Whether one considers a handwritten note or invitation a nostalgic luxury he or she refuses to give up, or simply a staple of any proper stationery wardrobe, all would agree that engraving is the grande dame of printing processes.
And so, we went on a mission to piece together the history of engraving. There is, we found, quite a bit of information available on the engraving of images, which goes back a long, long time: cavemen did it; so did the Egyptians.
But we were more curious about that point in history when someone thought, My, wouldn’t this piece of paper that I’m sending look so much lovelier engraved?
“In the 16th century, there were penmanship manuals rendered in engraving,” offered Andrew Raftery, a professor at the Rhode Island School of Design who specializes in printmaking. “Calligraphers would use the manuals as guides for elaborate fonts, flourishes, lines — things they could do with quill pens.”

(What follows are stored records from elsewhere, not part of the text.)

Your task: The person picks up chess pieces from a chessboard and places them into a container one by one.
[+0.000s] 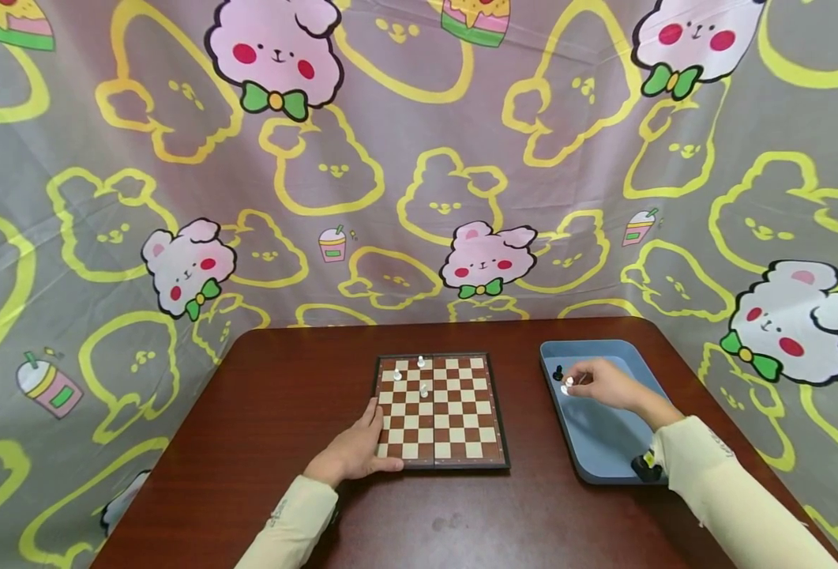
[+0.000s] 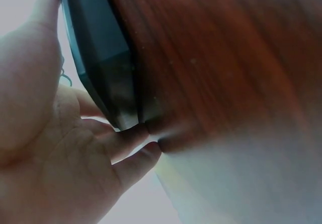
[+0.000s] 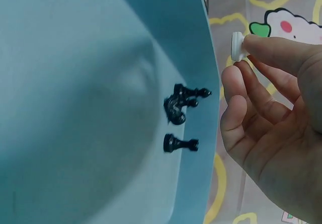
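A folding chessboard (image 1: 464,407) lies on the table, with white chess pieces (image 1: 423,390) standing toward its far left. My left hand (image 1: 353,447) rests at the board's near left corner, fingers stretched along the left side and thumb on the front edge. In the left wrist view the dark board corner (image 2: 100,53) lies against the palm side of that hand (image 2: 55,143). Over the blue tray (image 1: 614,442), my right hand (image 1: 610,385) pinches a white chess piece (image 3: 237,47) between thumb and fingertips; its top is hidden by the fingers.
Several black chess pieces (image 3: 176,108) lie in the tray by one wall. The tray stands right of the board on the brown wooden table (image 1: 305,371). A patterned cloth (image 1: 390,197) hangs behind and along the sides.
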The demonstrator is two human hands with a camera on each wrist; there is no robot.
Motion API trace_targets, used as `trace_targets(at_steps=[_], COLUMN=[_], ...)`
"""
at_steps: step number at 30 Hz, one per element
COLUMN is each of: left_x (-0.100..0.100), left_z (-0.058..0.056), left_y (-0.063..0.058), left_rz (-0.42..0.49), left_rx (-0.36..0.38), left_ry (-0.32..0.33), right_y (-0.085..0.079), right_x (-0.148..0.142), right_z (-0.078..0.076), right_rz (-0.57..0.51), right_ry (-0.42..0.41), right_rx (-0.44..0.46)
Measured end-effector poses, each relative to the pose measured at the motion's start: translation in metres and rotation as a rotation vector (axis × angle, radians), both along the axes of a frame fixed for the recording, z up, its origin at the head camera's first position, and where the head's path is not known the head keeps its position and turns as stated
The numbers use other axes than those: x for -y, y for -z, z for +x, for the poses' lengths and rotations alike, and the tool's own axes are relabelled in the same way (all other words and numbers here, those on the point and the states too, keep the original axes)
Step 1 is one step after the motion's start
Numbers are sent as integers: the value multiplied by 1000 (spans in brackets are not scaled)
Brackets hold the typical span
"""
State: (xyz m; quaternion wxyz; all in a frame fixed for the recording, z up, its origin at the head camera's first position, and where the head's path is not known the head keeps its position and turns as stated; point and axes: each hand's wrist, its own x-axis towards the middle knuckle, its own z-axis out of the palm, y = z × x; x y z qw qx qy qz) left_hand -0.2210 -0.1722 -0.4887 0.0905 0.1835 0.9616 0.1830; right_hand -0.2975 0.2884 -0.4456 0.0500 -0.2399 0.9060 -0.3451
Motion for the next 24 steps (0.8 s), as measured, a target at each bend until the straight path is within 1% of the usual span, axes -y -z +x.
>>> trace_targets(at_steps=[8, 12, 17, 24], left_x=[-1, -2, -2, -3], left_z=[0, 1, 0, 1], left_y=[-2, -3, -4, -6], left_rz=[6, 6, 2, 20], left_rx=[12, 7, 13, 30], left_ry=[-7, -7, -10, -15], right_y=[4, 7, 5, 4], right_x=[-11, -16, -18, -23], right_z=[1, 1, 2, 2], right_rz=[13, 8, 5, 18], right_ry=[12, 20, 22, -2], right_rx=[35, 59, 81, 76])
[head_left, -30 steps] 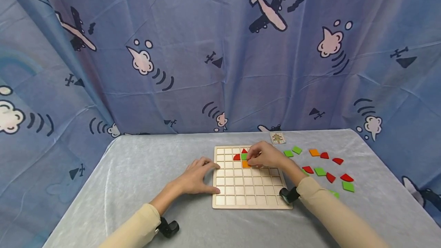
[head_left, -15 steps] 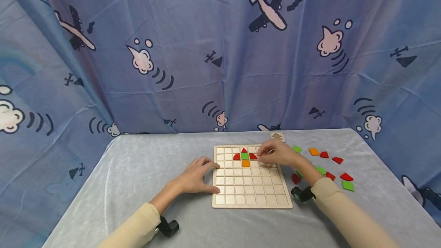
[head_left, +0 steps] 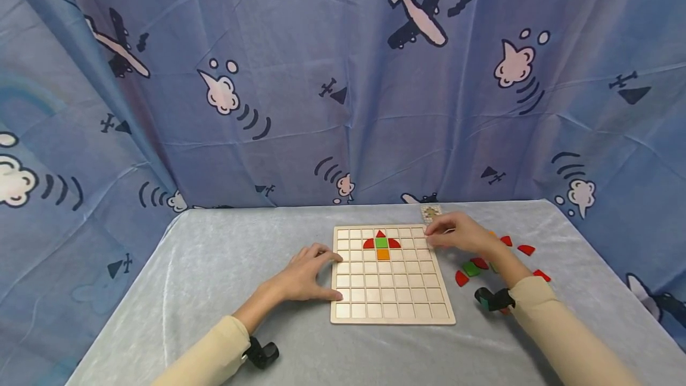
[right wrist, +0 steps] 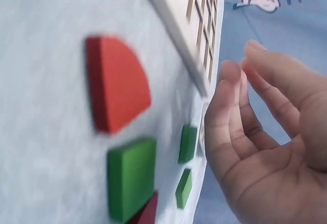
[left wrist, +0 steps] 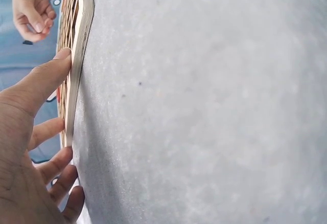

Printed in The Netherlands, these guides, Raftery said, may have been the leap between engraving and writing. Around the same time, any text engraving that would be included along with an engraved image would be done by a specialized writing engraver.
According to Raftery, it was this type of engraver who was used for family crests and book plates. The latter was tucked into the cherished books of aristocrats to identify from which family it came, and so each was engraved usually with the family crest and a motto in Latin.
In the 19th century, the process of engraving became more automated. Instead of having to be wiped of ink each time, the plates used could now be bent over a cylinder. Also, instead of copper, the plates could now be fashioned out of steel, which meant they lasted much longer.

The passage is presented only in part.